U.S./Chinese negotiations are set to resume in Washington today, and while at face value it would seem that there would be under tenuous circumstances at best, it may not be as tense as you might think. I understand that late last week, U.S. negotiators received the latest “revised” copy of the working agreement from China and they had struck out all the references to having an official body that would oversee and make sure the parties are living up to the agreement, which in turn prompted President Trump’s weekend tweets. It would both sides are playing a stepped-up game of rhetoric and posturing. The positive side of my nature wants to believe that means we are getting close to completing an agreement.
Having gone this far, we might as well just keep talking about China, as they have released import/export data for the month of April. Their total bean imports came through at 7.64 MMT, 10.7% above the same month a year ago and 55% above March. Do recognize that a large part of this increase was due to the fact that there was going to be a cut in a value-added tax on April 1st so many importers delayed shipments that would have arrived in March. For the first four months of this calendar year, total bean imports stand at 24.39 MMT, down 7.9% for the year. The overall trade deficit with the United States increased from $20.5 billion in March to $21.01 billion in April but keep in mind that total business was lower. Imports from the U.S. were down 26%, but export to the U.S. were down 13%. Total exports from China were down 2.7%.

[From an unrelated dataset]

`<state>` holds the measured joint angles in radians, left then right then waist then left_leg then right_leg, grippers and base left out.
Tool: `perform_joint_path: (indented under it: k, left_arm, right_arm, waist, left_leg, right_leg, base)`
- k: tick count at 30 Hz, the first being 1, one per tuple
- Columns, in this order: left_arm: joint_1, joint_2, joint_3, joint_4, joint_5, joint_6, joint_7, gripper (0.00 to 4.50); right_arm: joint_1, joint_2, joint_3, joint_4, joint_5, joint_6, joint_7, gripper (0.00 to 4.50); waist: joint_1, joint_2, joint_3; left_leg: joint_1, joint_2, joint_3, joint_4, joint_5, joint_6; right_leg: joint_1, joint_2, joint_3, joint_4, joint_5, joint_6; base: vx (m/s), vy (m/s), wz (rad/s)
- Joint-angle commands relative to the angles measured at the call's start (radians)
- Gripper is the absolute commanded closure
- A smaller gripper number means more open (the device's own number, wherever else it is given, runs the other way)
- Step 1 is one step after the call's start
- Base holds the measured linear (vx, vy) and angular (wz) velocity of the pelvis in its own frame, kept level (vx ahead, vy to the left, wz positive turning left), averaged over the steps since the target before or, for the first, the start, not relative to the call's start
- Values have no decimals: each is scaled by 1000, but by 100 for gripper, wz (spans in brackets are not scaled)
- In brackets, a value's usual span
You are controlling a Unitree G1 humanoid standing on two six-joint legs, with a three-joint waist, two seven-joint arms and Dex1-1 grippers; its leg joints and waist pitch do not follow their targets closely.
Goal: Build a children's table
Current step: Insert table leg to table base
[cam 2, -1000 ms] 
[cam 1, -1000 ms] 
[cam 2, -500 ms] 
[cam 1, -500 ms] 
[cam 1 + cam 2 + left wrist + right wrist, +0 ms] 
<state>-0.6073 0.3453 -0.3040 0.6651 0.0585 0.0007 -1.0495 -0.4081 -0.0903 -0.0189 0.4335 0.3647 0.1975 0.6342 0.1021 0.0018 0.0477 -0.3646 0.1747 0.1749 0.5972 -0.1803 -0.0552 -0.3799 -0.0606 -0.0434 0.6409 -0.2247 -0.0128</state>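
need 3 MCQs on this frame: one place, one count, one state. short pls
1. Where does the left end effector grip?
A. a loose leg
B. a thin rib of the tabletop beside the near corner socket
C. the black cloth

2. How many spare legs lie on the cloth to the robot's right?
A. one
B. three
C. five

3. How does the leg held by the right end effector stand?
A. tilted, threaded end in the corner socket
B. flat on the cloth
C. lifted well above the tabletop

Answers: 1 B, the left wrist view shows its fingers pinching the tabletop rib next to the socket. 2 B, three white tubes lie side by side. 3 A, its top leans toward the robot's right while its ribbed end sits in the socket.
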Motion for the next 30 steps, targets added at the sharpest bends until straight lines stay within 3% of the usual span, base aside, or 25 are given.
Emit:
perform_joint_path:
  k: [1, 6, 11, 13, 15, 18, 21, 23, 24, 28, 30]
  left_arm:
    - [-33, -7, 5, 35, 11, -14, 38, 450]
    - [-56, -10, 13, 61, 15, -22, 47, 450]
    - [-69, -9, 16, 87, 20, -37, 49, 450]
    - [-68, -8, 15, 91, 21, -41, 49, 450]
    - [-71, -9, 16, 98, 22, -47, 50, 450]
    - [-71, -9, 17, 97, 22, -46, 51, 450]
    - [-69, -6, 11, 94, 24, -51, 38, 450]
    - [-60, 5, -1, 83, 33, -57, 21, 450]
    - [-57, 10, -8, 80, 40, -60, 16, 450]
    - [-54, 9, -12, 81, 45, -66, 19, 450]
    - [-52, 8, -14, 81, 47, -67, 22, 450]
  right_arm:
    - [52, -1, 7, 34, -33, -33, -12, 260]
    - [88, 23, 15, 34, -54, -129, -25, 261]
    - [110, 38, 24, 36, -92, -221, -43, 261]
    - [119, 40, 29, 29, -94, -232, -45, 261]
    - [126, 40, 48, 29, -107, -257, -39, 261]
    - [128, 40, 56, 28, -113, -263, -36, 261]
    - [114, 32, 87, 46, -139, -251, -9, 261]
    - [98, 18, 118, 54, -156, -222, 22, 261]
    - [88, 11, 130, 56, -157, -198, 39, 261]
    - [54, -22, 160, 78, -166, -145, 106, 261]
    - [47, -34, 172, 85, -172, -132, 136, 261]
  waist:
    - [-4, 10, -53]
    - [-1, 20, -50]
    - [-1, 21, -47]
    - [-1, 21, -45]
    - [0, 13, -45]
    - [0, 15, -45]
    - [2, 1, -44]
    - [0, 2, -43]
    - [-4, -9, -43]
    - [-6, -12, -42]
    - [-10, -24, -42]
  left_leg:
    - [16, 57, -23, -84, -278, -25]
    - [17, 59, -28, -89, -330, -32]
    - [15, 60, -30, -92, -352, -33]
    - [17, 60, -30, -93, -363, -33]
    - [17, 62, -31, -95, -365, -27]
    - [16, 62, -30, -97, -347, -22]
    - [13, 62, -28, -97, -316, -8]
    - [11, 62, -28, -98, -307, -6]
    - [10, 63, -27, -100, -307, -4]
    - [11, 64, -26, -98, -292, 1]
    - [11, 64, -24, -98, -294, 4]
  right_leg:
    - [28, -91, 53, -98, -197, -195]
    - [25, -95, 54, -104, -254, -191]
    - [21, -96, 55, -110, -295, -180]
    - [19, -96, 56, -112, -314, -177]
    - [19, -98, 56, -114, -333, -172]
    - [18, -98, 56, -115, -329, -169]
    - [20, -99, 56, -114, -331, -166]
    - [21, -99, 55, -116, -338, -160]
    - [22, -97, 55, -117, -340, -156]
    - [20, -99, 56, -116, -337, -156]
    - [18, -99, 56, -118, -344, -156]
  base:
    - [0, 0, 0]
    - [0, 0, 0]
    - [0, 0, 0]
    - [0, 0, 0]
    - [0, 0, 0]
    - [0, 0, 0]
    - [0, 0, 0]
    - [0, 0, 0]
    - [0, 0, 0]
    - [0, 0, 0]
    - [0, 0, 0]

Weekly export sales will be released tomorrow morning, but unless some type of announcement from the negotiations is released, I suspect the Friday reports will overshadow sales. Once again, here are trade estimates;
U.S. corn production for this year, 14.841 billion bushels derived from an average yield of 175.3 bpa. Beans production is estimated to come through at 4.1985 billion from an average yield of 49.8 bpa, and total wheat is expected to tally 1.910 billion, of which 1.277 billion will be winter wheat. For ending stocks figures, in corn, the trade is expecting 2018/19 stocks of 2.058 billion and 2.132 billion for the 2019/20 crop year. In beans, the average estimate for 2018/19 is 923 million and then for 19/20, 925 million. Old crop wheat is expected to come in around 1.096 and then slip to 1.060 for 2019/2020. Looking at South American, the average estimate for the Brazilian crops put beans at 117 MMT and corn at 96.7 MMT. Argentine beans are estimated to be 55.7 MMT and corn 48 MMT. Last but not least, global ending stocks estimates for 2018/19 have corn at 315.7 MMT, beans at 108.75 MMT and wheat at 276 MMT and for 2019/20, 305.75, 110.2 and 277.3 respectively.